The task >>
The answer should hold only the lines from the one containing "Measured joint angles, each" through the one containing "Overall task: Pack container" in the entries below, copied exactly, without pictures.

Data extract >>
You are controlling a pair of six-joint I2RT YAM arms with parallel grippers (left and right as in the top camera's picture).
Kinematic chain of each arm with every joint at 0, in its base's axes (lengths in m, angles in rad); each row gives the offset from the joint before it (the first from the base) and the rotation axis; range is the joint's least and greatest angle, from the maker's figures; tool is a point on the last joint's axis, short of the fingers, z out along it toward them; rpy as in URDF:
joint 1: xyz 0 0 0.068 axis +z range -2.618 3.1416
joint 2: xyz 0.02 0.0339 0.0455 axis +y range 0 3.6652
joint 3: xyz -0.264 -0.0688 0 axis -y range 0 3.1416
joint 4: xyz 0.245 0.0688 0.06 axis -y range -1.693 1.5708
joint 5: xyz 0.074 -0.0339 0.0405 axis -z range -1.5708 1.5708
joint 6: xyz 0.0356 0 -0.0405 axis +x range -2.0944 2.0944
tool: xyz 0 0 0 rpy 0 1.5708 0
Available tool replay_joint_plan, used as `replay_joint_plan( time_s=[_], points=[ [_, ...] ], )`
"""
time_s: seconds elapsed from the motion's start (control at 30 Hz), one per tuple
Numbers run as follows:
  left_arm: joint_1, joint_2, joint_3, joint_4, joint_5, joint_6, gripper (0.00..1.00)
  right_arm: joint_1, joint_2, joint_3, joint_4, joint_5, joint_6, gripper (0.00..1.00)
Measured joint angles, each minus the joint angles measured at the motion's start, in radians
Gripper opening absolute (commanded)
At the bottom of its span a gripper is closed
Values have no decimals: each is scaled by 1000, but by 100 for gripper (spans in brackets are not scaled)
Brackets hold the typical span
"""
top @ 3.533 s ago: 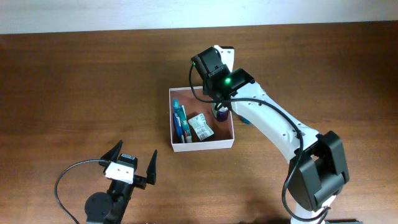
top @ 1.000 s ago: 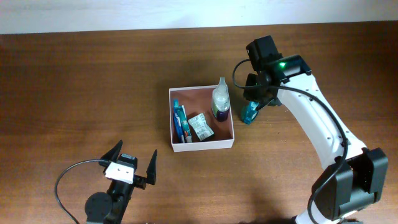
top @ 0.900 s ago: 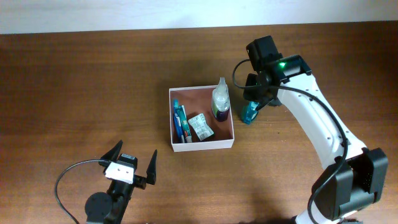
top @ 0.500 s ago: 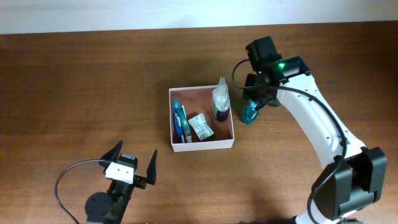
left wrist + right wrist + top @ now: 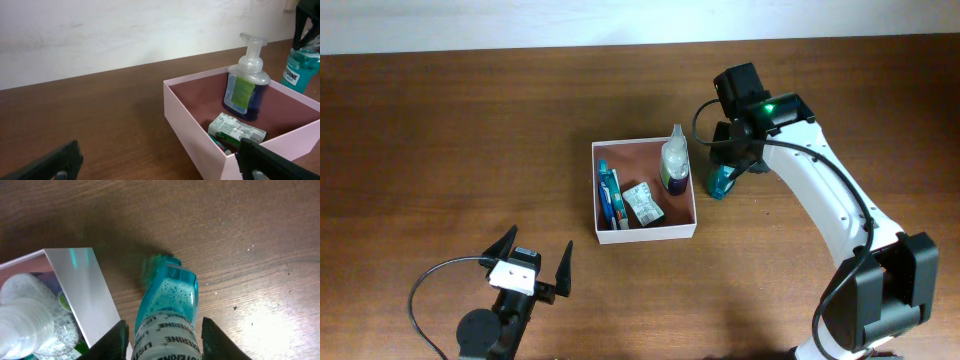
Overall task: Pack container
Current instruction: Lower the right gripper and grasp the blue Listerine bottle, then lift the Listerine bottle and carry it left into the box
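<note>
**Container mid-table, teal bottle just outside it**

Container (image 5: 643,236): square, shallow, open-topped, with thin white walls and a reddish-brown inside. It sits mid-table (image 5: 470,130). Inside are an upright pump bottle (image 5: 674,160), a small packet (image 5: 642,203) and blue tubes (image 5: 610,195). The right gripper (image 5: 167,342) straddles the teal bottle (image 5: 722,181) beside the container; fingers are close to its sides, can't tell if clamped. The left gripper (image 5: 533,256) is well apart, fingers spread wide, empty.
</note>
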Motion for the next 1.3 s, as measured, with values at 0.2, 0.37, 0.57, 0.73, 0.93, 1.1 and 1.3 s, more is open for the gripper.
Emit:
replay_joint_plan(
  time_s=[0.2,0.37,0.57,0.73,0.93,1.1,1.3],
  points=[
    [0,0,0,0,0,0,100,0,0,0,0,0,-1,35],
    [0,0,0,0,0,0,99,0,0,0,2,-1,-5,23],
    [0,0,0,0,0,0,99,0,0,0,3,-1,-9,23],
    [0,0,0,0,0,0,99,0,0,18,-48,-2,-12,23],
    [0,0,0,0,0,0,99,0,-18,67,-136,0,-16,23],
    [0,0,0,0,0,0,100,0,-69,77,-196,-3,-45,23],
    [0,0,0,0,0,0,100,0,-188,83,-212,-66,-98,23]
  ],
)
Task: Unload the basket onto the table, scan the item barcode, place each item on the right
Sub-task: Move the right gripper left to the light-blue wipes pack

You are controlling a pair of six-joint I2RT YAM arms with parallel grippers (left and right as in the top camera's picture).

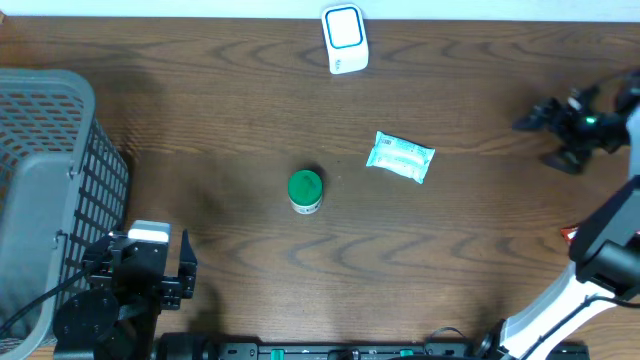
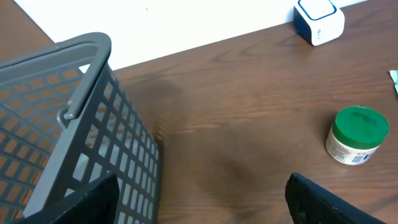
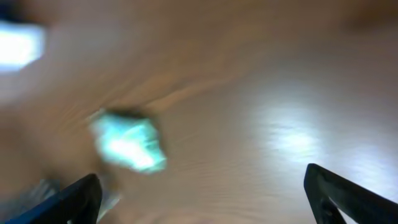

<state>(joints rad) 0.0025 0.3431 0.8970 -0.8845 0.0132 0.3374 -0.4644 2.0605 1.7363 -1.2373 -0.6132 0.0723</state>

Answer section >>
Measured joint angles, each minus the joint angles measured at the motion's start, in radians
Gripper opening absolute (commanded)
At the bottom of its span a gripper is closed
Values have no decimals: each is scaled by 1000, but by 100 for gripper (spans in brackets are not scaled)
Brackets hold the typical span
"""
top @ 3.533 s ago: 
top @ 1.000 s ago: 
top @ 0.900 s ago: 
top @ 0.500 s ago: 
left wrist + right wrist + top @ now: 
Overall task: Pack container

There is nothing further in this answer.